Before I left home, I booked with "Jeep Safari Menorca" for today. So glad that I did. We set out into the countryside on miles of one lane "roads", between stone walls, that would have destroyed a sedan in a fraction of a mile. The driver/guides had made sure we fastened our seat belts; they weren't kidding. First stop, a huge limestone quarry, now like parkland in a canyon, where you could see the difference in how blocks had been cut to a certain depth by hand chiseling and then by power saws. (Most construction has been concrete for decades now). More country roads, and a maze of one-way streets in some old town. On to an overlook with a very long view of island and sea. Just after that we stoppped momentarily while the drivers manually locked up the front hubs for four wheel drive; we had come to the really interesting part of the road. Actually the ride wasn't as violent as it had been, because we were slowed way down for a ways. On to a lighthouse, with adjacent man made cave, used for armaments during the Spanish Civil War. An excellent, very Spanish, dinner at a farm with no other civilisation in sight. Final stop, an hour at a very nice beach. I laid back a while after being dropped back to my hotel, and walked a little way to one of a string of street cafes. Just as I started back to the hotel, the street resounded with brass and drums playing ...something...followed by "When the Saints Go Marching In" and other standards. I found the street totally packed with so many people following the band, kids on shoulders, that I couldn't see a sign of the band somewhere up there.
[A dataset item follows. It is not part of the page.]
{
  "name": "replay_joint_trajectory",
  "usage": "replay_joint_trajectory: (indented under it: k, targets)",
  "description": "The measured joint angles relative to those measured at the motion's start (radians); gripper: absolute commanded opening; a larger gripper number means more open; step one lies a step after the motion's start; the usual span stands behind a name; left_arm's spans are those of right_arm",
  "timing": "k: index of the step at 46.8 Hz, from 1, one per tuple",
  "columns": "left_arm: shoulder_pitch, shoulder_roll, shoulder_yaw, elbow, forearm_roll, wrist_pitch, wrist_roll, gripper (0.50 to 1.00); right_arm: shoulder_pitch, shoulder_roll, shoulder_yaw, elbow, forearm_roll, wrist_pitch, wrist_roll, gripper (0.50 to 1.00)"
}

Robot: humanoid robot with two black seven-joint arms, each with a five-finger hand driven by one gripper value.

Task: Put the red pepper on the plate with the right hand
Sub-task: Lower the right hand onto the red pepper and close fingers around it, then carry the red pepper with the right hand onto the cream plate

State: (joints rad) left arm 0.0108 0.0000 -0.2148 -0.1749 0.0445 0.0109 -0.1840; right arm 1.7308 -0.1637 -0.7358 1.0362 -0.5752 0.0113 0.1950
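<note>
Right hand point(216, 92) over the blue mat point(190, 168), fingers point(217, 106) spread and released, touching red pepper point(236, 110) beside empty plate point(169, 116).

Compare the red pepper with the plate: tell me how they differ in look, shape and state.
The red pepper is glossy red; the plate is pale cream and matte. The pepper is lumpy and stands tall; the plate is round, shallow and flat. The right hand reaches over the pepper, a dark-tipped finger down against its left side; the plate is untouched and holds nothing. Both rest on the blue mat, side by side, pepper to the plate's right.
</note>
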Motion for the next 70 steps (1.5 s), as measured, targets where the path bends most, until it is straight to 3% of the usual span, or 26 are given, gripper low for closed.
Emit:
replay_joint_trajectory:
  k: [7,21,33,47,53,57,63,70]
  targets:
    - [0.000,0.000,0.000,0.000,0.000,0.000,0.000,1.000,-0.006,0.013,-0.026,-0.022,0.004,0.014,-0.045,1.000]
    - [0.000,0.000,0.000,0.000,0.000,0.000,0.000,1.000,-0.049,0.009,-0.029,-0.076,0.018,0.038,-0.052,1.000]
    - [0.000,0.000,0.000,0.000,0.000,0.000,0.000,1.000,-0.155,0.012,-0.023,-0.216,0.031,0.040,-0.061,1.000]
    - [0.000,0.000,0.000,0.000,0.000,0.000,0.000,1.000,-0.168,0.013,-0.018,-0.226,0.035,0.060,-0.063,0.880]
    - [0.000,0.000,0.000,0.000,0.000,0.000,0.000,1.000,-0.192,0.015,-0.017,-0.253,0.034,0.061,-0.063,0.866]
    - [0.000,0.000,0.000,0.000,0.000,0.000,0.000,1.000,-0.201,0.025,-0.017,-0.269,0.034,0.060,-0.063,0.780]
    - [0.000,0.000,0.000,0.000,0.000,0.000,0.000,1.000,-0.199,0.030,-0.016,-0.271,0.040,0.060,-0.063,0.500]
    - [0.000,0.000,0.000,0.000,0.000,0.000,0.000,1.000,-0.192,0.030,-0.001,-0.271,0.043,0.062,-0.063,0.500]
After a few blocks they turned into a hotel complex and circled the pool, and I could see it was about two dozen young people in white shirts and dark slacks. They sounded like any professionals you could ask for; some of them might have been in high school, but several couldn't have been above fourth grade. It was a sublime conclusion to a good day.
          Then it got me.                  Judy would have loved it so much.
I'm okay, everyone, but I'm still kind of a soggy mess.